### Exercise:
Below are the records; locate each line with the word "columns" and copy it.

### Recorded data:

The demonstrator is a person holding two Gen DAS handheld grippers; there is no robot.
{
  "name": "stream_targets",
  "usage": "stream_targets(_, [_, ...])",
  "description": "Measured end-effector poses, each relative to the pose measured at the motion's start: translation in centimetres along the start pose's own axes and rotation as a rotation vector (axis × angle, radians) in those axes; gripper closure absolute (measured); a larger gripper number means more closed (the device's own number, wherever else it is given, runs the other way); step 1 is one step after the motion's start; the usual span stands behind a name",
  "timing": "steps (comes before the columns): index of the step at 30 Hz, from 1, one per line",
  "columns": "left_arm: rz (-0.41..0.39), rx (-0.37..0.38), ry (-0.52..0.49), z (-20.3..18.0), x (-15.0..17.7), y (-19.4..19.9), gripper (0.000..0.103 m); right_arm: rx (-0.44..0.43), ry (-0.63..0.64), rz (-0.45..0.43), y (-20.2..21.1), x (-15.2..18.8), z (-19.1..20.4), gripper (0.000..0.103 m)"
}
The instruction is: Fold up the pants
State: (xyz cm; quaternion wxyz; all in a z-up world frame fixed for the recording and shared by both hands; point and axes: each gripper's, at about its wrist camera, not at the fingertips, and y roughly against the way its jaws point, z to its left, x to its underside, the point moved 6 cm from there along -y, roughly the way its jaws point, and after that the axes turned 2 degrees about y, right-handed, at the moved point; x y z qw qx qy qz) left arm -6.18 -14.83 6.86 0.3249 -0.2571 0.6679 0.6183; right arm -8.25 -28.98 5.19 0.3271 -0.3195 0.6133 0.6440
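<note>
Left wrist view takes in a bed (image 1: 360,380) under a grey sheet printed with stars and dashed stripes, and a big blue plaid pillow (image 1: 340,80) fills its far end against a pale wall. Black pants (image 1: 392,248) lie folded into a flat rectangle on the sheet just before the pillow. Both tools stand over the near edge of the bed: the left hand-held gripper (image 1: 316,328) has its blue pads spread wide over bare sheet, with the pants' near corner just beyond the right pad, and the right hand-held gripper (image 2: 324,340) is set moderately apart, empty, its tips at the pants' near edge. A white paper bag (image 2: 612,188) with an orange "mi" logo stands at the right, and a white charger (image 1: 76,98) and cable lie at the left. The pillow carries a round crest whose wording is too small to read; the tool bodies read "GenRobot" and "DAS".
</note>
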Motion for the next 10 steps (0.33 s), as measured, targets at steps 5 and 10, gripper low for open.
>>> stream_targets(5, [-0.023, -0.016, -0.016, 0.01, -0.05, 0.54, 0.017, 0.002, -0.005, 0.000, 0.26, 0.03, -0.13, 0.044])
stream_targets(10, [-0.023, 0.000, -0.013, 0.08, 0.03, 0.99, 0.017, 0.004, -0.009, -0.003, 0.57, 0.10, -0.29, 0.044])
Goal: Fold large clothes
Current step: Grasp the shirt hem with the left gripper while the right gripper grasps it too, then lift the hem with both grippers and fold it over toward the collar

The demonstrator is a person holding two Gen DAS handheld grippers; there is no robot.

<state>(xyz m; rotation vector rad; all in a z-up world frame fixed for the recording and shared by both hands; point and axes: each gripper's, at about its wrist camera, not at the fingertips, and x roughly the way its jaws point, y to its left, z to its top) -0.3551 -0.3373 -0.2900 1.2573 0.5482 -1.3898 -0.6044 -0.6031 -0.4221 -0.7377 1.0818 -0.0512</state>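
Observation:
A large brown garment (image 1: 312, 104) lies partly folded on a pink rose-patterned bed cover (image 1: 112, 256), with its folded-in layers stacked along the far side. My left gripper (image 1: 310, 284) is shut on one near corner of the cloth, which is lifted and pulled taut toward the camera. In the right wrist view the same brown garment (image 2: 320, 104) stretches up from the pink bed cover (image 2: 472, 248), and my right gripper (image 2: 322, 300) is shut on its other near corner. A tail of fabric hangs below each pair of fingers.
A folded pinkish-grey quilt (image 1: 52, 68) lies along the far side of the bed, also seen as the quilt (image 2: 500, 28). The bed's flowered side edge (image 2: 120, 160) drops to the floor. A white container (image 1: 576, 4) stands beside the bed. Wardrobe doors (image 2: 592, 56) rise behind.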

### Reply:
  "timing": "steps (comes before the columns): index of the step at 30 Hz, from 1, one per line",
  "columns": "left_arm: rz (-0.41..0.39), rx (-0.37..0.38), ry (-0.52..0.49), z (-20.3..18.0), x (-15.0..17.7), y (-19.4..19.9), gripper (0.000..0.103 m); right_arm: rx (-0.44..0.43), ry (-0.63..0.64), rz (-0.45..0.43), y (-20.2..21.1), x (-15.2..18.8), z (-19.1..20.4), gripper (0.000..0.103 m)"

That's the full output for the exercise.